Re: Online checksums verification in the backend

From: Michael Paquier <michael(at)paquier(dot)xyz>
To: Julien Rouhaud <rjuju123(at)gmail(dot)com>
Cc: Robert Haas <robertmhaas(at)gmail(dot)com>, PostgreSQL Hackers <pgsql-hackers(at)lists(dot)postgresql(dot)org>, Masahiko Sawada <sawada(dot)mshk(at)gmail(dot)com>
Subject: Re: Online checksums verification in the backend
Date: 2020-03-16 03:29:28
Views: Raw Message | Whole Thread | Download mbox | Resend email
Lists: pgsql-hackers

On Wed, Mar 11, 2020 at 08:18:23AM +0100, Julien Rouhaud wrote:
> The cfbot reported a build failure, so here's a rebased v2 which also contains
> the pg_stat_report_failure() call and extra log info.

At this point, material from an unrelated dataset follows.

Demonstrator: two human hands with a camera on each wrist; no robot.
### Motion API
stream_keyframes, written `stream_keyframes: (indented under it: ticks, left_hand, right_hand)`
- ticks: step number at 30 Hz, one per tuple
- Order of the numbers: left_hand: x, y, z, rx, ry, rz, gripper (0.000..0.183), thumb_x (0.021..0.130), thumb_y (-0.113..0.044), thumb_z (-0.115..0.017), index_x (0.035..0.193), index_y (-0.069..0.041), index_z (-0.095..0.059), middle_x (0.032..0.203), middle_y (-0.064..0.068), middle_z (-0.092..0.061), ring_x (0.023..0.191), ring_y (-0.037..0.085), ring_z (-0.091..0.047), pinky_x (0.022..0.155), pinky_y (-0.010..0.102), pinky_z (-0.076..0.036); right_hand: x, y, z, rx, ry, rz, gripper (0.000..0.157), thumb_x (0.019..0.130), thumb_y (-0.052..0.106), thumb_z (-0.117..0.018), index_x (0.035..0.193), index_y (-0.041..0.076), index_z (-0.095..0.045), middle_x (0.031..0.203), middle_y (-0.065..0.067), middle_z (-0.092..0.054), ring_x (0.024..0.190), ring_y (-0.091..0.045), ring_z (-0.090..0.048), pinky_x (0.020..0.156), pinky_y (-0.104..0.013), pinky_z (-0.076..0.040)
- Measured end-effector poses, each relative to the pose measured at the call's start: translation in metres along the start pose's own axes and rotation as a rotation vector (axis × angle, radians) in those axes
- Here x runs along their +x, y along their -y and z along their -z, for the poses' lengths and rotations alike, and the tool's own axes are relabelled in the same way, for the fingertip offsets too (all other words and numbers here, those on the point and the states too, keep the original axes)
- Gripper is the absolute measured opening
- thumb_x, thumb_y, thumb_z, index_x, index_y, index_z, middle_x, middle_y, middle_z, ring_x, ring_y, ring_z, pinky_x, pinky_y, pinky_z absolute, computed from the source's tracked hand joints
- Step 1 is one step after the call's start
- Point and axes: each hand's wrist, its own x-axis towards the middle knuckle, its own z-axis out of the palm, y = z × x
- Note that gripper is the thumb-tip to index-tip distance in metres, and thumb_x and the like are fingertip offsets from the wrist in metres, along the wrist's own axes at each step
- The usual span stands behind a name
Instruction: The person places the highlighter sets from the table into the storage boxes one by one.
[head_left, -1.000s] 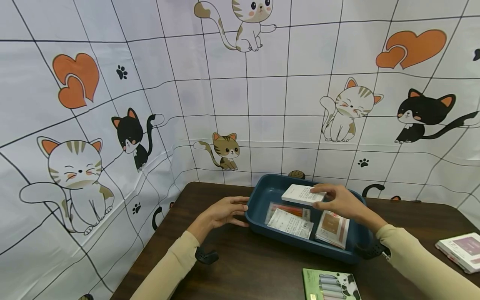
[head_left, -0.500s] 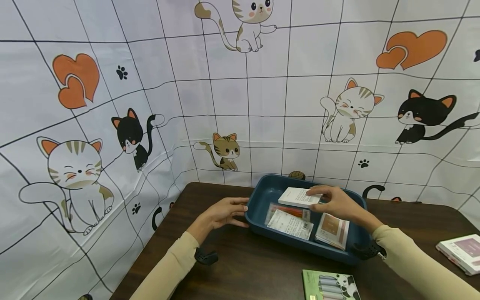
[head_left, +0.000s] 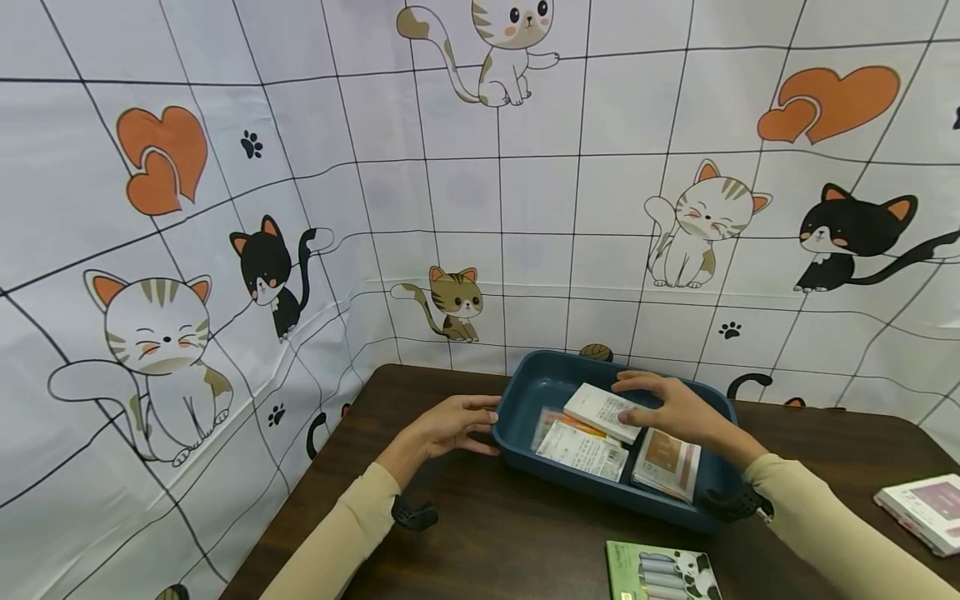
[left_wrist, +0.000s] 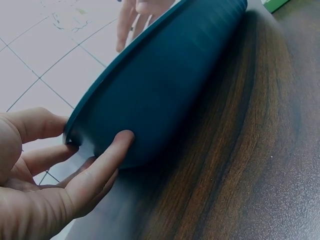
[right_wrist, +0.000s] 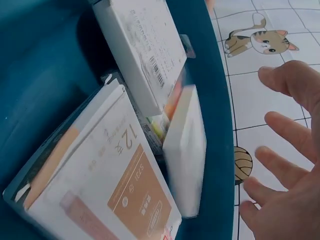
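A blue plastic bin [head_left: 592, 490] stands on the table. My left hand [head_left: 448, 427] touches its left end; in the left wrist view fingertips meet the rim and one digit [left_wrist: 112, 155] presses the outer wall. Over the bin, my right hand [head_left: 678, 410] is apart from a small white box [head_left: 596, 408], its fingers [right_wrist: 290, 170] spread in the right wrist view. That white box [right_wrist: 185, 155] stands tilted, overlapping a clear pack with orange contents [head_left: 581, 427]. In front of it lies a white printed pack with a barcode [head_left: 581, 452]; to the right, brown-labelled packs [head_left: 667, 462].
A green box with a panda and pens [head_left: 663, 571] lies on the dark wood table [head_left: 480, 533] in front of the bin. White boxes with a purple label [head_left: 922, 510] lie at the far right. Cat-printed white sheeting [head_left: 510, 208] hangs behind the table.
My right hand has moved slightly left and let go of the white box, which has dropped and turned onto the packs in the bin. The left hand has stayed at the bin's end.
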Motion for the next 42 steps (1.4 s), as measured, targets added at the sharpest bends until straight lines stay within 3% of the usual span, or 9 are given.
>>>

+ * - if a block is not found in shared_buffers, the LWLock is relased and the
+ * block is read from disk without taking any lock. If an error is detected,
+ * the read block will be discarded and retrieved again while holding the
+ * LWLock. This is because an error due to concurrent write is possible but
+ * very unlikely, so it's better to have an optimistic approach to limit
+ * locking overhead
This can be risky with false positives, no? With a large amount of
shared buffer eviction you actually increase the risk of torn page
reads. Instead of a logic relying on partition mapping locks, which
could be unwise on performance grounds, did you consider different
approaches? For example a kind of pre-emptive lock on the page in
storage to prevent any shared buffer operation to happen while the
block is read from storage, that would act like a barrier.

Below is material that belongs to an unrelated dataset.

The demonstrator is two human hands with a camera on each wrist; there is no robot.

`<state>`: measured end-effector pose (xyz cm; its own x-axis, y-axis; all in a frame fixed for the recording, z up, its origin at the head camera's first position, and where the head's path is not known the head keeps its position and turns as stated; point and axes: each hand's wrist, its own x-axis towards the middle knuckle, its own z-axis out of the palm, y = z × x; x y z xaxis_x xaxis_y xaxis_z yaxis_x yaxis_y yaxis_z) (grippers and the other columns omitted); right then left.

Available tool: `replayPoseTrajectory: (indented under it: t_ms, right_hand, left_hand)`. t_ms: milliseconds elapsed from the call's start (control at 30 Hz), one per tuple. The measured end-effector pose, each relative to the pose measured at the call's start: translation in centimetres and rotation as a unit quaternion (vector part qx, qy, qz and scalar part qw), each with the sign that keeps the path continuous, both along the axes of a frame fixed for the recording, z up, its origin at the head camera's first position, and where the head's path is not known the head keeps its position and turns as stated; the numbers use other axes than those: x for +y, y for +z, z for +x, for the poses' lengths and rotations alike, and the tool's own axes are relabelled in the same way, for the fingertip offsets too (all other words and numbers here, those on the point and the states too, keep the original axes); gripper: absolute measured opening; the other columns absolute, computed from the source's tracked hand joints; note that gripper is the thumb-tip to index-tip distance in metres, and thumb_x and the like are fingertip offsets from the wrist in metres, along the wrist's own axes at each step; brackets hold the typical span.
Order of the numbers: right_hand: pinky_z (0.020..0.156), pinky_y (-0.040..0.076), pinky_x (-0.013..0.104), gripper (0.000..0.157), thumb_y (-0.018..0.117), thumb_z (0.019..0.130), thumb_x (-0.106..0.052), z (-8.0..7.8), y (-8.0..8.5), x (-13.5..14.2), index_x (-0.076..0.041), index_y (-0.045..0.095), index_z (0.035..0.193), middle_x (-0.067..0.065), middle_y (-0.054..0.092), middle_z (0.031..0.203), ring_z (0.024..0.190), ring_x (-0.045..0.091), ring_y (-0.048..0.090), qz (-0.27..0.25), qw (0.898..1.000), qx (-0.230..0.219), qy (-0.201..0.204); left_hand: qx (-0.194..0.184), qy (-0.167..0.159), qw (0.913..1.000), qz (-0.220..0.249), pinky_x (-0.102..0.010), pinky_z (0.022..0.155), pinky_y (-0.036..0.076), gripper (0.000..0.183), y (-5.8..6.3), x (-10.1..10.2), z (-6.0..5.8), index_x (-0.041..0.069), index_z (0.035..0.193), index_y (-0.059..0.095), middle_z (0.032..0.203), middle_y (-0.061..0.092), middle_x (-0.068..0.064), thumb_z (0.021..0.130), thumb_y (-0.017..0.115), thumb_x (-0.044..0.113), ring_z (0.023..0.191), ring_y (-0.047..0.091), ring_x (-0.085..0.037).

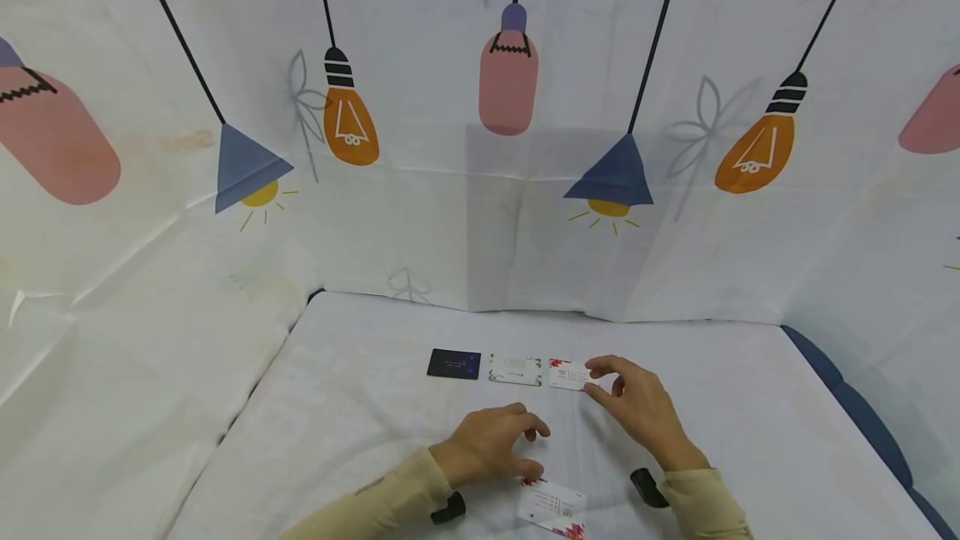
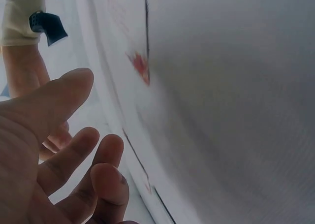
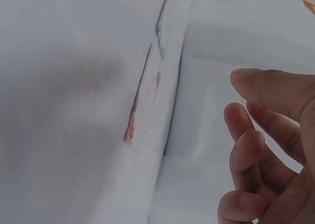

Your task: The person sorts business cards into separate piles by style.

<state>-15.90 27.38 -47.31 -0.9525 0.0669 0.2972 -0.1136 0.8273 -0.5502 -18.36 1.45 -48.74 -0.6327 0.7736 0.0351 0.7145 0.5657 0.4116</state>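
Three cards lie in a row on the white table: a black card (image 1: 453, 363), a white card with a leafy border (image 1: 515, 369), and a white card with red flowers (image 1: 567, 374). Over the right end of that last card is my right hand (image 1: 637, 402), thumb and fingers apart. In the right wrist view the flowered card (image 3: 142, 96) lies away from the fingertips. Closer to me, a second red-flowered card (image 1: 552, 508) lies tilted. My left hand (image 1: 491, 444) hovers just beyond it, fingers loosely bent and holding nothing.
White cloth (image 1: 360, 373) covers the table. Behind it hangs a white sheet (image 1: 420, 215) printed with lamps and bulbs. Dark blue padding (image 1: 862, 415) runs along the right edge. Each wrist has a dark strap or device (image 1: 648, 488) near the sleeve.
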Motion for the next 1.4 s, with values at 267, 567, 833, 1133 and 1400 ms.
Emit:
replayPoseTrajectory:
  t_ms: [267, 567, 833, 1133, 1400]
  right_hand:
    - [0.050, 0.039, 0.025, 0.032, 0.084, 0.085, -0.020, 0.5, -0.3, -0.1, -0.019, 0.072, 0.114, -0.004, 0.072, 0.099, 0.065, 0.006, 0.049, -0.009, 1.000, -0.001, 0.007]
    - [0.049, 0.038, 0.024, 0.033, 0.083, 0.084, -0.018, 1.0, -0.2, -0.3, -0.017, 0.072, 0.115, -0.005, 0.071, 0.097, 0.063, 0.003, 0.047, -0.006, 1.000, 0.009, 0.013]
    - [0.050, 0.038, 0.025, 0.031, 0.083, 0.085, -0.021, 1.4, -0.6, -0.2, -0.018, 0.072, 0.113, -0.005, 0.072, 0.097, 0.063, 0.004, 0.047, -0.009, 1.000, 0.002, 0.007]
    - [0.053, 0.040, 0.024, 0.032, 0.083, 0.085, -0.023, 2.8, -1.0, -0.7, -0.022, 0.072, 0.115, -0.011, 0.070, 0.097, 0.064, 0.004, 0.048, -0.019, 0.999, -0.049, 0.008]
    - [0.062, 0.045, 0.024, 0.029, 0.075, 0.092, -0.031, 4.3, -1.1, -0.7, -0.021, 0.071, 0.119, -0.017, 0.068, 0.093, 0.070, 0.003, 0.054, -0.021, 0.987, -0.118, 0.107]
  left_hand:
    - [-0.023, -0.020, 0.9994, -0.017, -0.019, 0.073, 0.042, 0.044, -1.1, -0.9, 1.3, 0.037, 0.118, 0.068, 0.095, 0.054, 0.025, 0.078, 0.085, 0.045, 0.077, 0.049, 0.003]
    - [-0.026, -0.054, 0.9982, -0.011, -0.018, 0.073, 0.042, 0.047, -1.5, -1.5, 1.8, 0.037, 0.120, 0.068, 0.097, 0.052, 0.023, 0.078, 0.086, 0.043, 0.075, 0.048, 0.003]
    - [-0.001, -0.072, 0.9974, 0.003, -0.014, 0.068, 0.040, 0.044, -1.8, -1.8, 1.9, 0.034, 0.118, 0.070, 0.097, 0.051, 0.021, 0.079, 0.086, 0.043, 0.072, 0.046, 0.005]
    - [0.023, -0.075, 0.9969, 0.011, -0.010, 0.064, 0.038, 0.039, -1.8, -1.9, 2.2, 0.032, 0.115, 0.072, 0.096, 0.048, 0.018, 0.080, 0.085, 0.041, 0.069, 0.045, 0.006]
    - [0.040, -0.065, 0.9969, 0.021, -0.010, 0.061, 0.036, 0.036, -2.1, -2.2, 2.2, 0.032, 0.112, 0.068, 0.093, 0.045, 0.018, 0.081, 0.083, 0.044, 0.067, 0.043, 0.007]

+ * Vacuum's GUCs are used to avoid consuming too much resources while running
+ * this tool.
Shouldn't this involve separate GUCs instead of the VACUUM ones? I
guess that this leads to the fact that this function may be better as
a contrib module, with the addition of some better-suited APIs in core
(see paragraph above).

+ make check
+ make installcheck
Why is installcheck mentioned here?

I don't think that it is appropriate to place the SQL-callable part in
the existing checksum.c. I would suggest instead a new file, say
checksumfuncs.c in src/backend/utils/adt/, holding any SQL functions
for checksums.

-SUBDIRS = perl regress isolation modules authentication recovery
+SUBDIRS = perl regress isolation modules authentication check_relation \
+ recovery subscription
It seems to me that this test would be a good fit for

+static void
+check_all_relations(TupleDesc tupdesc, Tuplestorestate *tupstore,
+ ForkNumber forknum)
Per the argument of bloat, I think that I would remove
check_all_relation() as this function could take a very long time to
run, and just make the SQL function strict.

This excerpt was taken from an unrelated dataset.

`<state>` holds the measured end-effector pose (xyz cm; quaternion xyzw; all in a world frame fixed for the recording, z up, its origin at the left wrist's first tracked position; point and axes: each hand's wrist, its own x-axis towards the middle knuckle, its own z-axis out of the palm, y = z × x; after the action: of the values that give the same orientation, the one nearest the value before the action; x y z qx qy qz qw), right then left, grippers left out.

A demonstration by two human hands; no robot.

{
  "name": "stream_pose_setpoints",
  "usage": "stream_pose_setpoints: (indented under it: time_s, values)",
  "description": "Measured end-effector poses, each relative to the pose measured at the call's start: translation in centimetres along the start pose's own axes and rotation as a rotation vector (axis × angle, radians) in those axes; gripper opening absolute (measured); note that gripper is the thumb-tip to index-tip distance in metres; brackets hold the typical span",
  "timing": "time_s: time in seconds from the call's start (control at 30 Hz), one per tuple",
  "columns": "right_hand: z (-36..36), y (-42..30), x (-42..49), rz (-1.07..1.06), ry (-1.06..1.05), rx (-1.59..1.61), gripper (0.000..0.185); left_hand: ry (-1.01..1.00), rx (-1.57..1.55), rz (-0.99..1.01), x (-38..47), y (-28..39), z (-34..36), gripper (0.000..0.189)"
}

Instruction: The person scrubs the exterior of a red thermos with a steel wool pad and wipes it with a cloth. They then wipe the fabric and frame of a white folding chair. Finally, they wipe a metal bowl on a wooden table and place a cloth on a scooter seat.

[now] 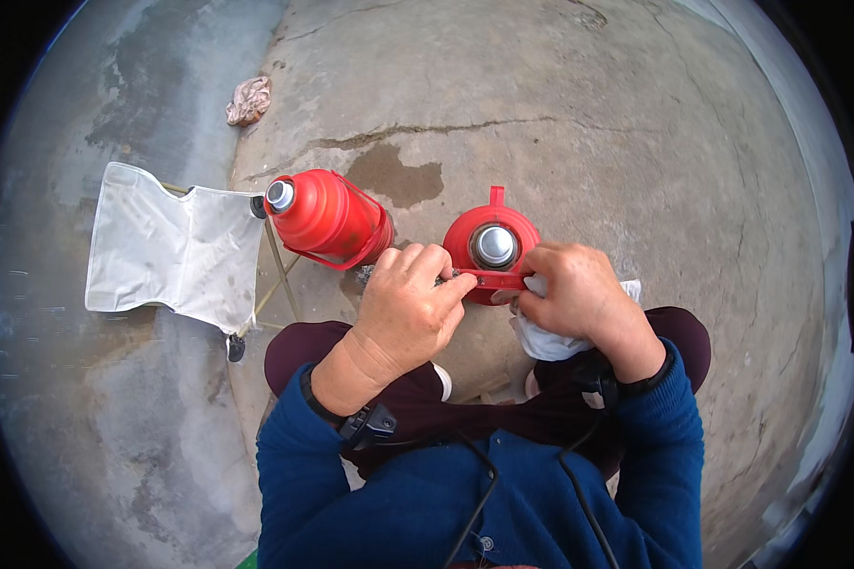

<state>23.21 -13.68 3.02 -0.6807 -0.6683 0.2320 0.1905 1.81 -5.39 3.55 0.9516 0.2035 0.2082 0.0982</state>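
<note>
A red thermos flask (462, 231) stands upright on the floor in front of me, its silver stopper (496, 245) facing up. My left hand (416, 306) pinches the left end of its red carrying handle (499, 280) between thumb and fingers. Grey scouring wool (364, 276) shows at both sides of that hand, mostly hidden by it. My right hand (573, 291) grips the handle's right end, with a white cloth (551, 341) bunched in and under the fingers. To the left, a second red thermos flask (327, 217) also has a silver stopper.
A folding stool with a white fabric seat (174, 245) stands at the left, close to the second flask. A crumpled pinkish cloth or bag (249, 101) lies farther off. The cracked concrete floor (683, 213) has a wet patch (395, 174) behind the flasks.
</note>
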Motion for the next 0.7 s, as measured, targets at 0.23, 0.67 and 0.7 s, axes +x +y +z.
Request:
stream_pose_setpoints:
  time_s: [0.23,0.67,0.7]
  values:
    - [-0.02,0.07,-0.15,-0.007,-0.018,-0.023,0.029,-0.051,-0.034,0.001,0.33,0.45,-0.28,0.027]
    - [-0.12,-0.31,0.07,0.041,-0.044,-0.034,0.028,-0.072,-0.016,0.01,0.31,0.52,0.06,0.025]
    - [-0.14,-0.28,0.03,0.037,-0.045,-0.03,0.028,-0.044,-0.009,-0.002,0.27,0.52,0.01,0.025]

+ * - if a block is dirty in shared_buffers, it's ignored as it'll be flushed to
+ * disk either before the end of the next checkpoint or during recovery in
+ * case of unsafe shutdown
Wouldn't it actually be a good thing to check that the page on storage
is fine in this case? This depends on the system settings and the
checkpoint frequency, but checkpoint_timeout can be extended up to 1
day. And plenty of things could happen to the storage in one day,
including a base backup that includes a corrupted page on storage,
that this function would not be able to detect.

+ * - if a block is otherwise found in shared_buffers, an IO lock is taken on
+ * the block and the block is then read from storage, ignoring the block in
+ * shared_buffers
Yeah, I think that you are right here to check the page on storage

+ * we detect if a block is in shared_buffers or not. See get_buffer()
+ * comments for more details about the locking strategy.
get_buffer() does not exist in your patch, check_get_buffer() does.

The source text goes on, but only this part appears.